Nick,
In general, the IORegistry is where this kind of information is kept.
Serial ports created by IOSerialFamily are described by objects called
"IOSerialBSDClient" which include a property "IOSerialBSDClientType" that
has a value "IORS232SerialStream". When you find these objects you can
create a list of available serial ports on your system.
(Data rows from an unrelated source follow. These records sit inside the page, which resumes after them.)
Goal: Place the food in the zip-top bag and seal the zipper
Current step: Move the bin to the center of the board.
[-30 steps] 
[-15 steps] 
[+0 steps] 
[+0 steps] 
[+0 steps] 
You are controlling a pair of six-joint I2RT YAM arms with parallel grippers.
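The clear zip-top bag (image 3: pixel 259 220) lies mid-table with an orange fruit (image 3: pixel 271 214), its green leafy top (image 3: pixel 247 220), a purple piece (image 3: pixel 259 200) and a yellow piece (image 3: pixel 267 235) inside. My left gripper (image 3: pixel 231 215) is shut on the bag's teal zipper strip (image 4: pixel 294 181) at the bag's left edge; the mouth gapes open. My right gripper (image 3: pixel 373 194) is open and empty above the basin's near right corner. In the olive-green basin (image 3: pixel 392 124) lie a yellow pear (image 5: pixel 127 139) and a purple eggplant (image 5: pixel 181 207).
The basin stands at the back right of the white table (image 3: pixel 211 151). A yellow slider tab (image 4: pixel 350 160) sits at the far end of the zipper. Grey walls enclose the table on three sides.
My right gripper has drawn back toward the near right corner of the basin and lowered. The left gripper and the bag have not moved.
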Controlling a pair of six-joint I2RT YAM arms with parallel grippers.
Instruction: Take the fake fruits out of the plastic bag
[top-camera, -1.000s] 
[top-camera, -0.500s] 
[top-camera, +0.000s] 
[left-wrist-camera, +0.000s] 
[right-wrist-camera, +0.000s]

You could modify this registry search to look for the name of the driver
object that is responsible for the serial ports. For example Keyspan serial
ports are descended from a driver object called 'USA28Xdriver'. Probably
other vendor's drivers do something similar.
Hope this helps.
Eric Welch
Keyspan Engineering
> From: Nick Sayer <email@hidden>
> Date: Wed, 01 Oct 2003 16:29:23 -0700
> To: email@hidden
> Subject: A rather specific newbie question
>
> Hi. This may not be the exact correct list to ask, but it is about a USB
> device, so I thought I'd try here.
>
> I have an application that talks to a device built around a
> usb-to-serial adapter. The device has the USB-to-serial thing embedded,
> so if there were a way to know which kext was behind a particular
> /dev/usbserial-* device, I'd be able to filter out any serial ports that
> I know could not possibly be the device I want.
>
> Is there an easy way to query a /dev/ node to determine its kext or,
> alternatively, ask the kext which devices it controls?
>
> Thanks in advance.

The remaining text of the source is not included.